- [Task details]: What you return should match the material below line for line, except that no image appears in it.

+++

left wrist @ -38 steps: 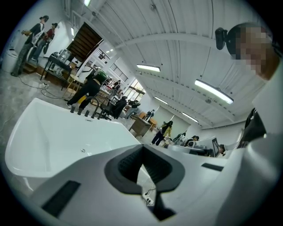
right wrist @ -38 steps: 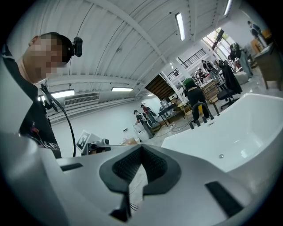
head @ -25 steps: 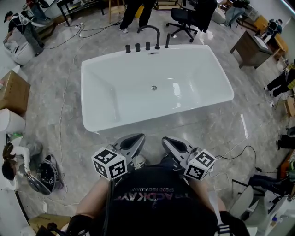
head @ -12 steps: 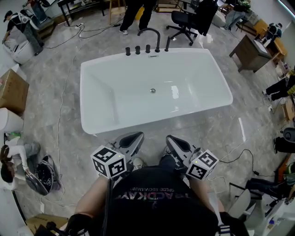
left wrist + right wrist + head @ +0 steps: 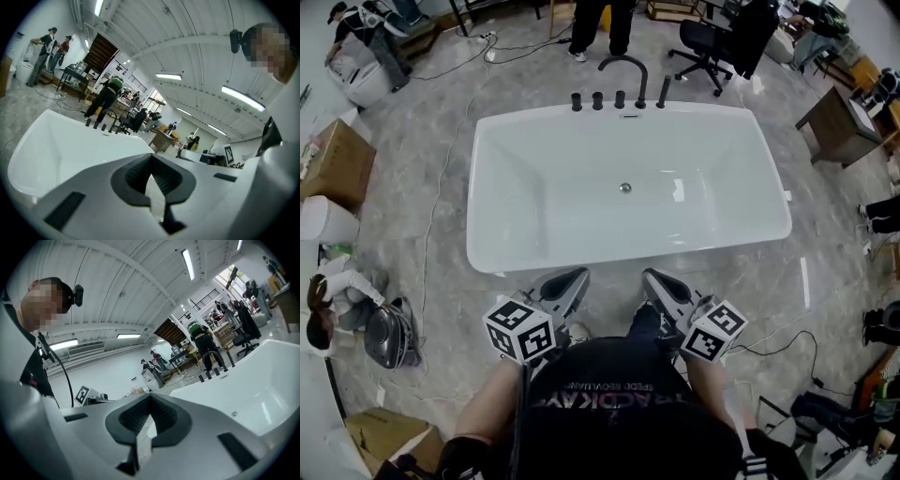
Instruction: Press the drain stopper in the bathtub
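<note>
The drain stopper (image 5: 624,188) is a small round metal disc lying flat and facing up in the middle of the floor of the white bathtub (image 5: 581,255). Being round, it has no long axis of its own. The tub's long axis runs side to side across the line of both claws, with the black faucet (image 5: 625,72) and its handles on the far long rim. Compared with a second ago, the tub and stopper sit slightly further right and lower in the head view, while the claws stay in the same place in front of the person's chest. The left claw (image 5: 578,274) and the right claw (image 5: 649,275) are side by side just outside the tub's near rim, tips aimed at the tub. The stopper lies ahead of them, well apart from both and roughly between their lines. In the left gripper view the left claw (image 5: 151,156) has its tips together with nothing between the ribbed pads. The right claw (image 5: 150,397) is the same, and the stopper (image 5: 234,414) shows as a dot off to its right. Beyond the tub stand an office chair (image 5: 705,42) and a person (image 5: 600,23), and a cardboard box (image 5: 333,164) sits far left of the left claw.
</note>
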Available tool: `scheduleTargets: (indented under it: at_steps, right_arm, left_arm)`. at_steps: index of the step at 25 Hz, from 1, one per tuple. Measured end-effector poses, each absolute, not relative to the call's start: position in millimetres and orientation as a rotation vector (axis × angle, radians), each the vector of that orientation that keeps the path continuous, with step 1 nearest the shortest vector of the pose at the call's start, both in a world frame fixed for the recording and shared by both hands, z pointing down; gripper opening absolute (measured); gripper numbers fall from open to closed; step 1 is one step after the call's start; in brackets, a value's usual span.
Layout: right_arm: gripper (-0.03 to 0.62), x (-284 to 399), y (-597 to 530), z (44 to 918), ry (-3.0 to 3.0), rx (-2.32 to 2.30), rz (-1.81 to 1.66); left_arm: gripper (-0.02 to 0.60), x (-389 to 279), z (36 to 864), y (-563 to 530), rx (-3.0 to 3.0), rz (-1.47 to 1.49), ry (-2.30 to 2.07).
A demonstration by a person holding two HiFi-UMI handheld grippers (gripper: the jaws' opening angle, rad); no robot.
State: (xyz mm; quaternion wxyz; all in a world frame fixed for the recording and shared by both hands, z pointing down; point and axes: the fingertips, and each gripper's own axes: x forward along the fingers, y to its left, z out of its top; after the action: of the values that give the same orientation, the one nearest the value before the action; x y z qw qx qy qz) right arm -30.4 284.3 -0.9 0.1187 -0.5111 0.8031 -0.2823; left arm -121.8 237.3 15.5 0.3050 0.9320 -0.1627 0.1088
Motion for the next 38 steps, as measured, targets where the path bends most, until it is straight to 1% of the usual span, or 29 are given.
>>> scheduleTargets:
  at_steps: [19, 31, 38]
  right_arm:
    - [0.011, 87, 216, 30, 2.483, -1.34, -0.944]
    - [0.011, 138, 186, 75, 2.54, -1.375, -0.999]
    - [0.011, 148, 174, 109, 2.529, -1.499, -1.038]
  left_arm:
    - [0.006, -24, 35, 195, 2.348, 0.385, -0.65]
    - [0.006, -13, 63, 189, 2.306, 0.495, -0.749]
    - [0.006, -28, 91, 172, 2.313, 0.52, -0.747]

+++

- [Task solution]:
left wrist @ -38 steps: 
right wrist @ -38 steps: 
head @ -25 steps: 
head @ -12 steps: 
left wrist + right wrist + head @ +0 steps: 
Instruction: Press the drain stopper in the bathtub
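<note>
The drain stopper (image 5: 624,188) is a small round metal disc lying flat and facing up in the middle of the floor of the white bathtub (image 5: 581,255). Being round, it has no long axis of its own. The tub's long axis runs side to side across the line of both claws, with the black faucet (image 5: 625,72) and its handles on the far long rim. Compared with a second ago, the tub and stopper sit slightly further right and lower in the head view, while the claws stay in the same place in front of the person's chest. The left claw (image 5: 578,274) and the right claw (image 5: 649,275) are side by side just outside the tub's near rim, tips aimed at the tub. The stopper lies ahead of them, well apart from both and roughly between their lines. In the left gripper view the left claw (image 5: 151,156) has its tips together with nothing between the ribbed pads. The right claw (image 5: 150,397) is the same, and the stopper (image 5: 234,414) shows as a dot off to its right. Beyond the tub stand an office chair (image 5: 705,42) and a person (image 5: 600,23), and a cardboard box (image 5: 333,164) sits far left of the left claw.
</note>
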Available tool: `scheduleTargets: (indented under it: at_steps, right_arm, left_arm)`. at_steps: index of the step at 25 Hz, from 1, one per tuple. Measured end-effector poses, each absolute, not relative to the call's start: position in millimetres and orientation as a rotation vector (axis × angle, radians), each the vector of that orientation that keeps the path continuous, with step 1 nearest the shortest vector of the pose at the call's start, both in a world frame fixed for the recording and shared by both hands, z pointing down; gripper opening absolute (measured); gripper numbers fall from open to closed; step 1 is one step after the call's start; in brackets, a value's usual span.
Layout: right_arm: gripper (-0.03 to 0.62), x (-284 to 399), y (-597 to 530), z (44 to 918), ry (-3.0 to 3.0), rx (-2.32 to 2.30), rz (-1.81 to 1.66); left_arm: gripper (-0.02 to 0.60), x (-389 to 279), z (36 to 864), y (-563 to 530), rx (-3.0 to 3.0), rz (-1.47 to 1.49), ry (-2.30 to 2.07).
A demonstration by a person holding two HiFi-UMI handheld grippers (gripper: the jaws' opening angle, rad); no robot.
State: (xyz mm; quaternion wxyz; all in a world frame fixed for the recording and shared by both hands, z pointing down; point and axes: the fingertips, and each gripper's own axes: x forward along the fingers, y to its left, z out of its top; after the action: of the values that give the same orientation, the one nearest the value before the action; x y z qw qx qy qz) right arm -30.4 284.3 -0.9 0.1187 -0.5111 0.8031 -0.2823; left arm -121.8 237.3 15.5 0.3050 0.9320 -0.1627 0.1088
Motion for the next 38 steps, as measured, targets where the path bends most, until it is straight to 1% of the usual span, or 29 are given.
>>> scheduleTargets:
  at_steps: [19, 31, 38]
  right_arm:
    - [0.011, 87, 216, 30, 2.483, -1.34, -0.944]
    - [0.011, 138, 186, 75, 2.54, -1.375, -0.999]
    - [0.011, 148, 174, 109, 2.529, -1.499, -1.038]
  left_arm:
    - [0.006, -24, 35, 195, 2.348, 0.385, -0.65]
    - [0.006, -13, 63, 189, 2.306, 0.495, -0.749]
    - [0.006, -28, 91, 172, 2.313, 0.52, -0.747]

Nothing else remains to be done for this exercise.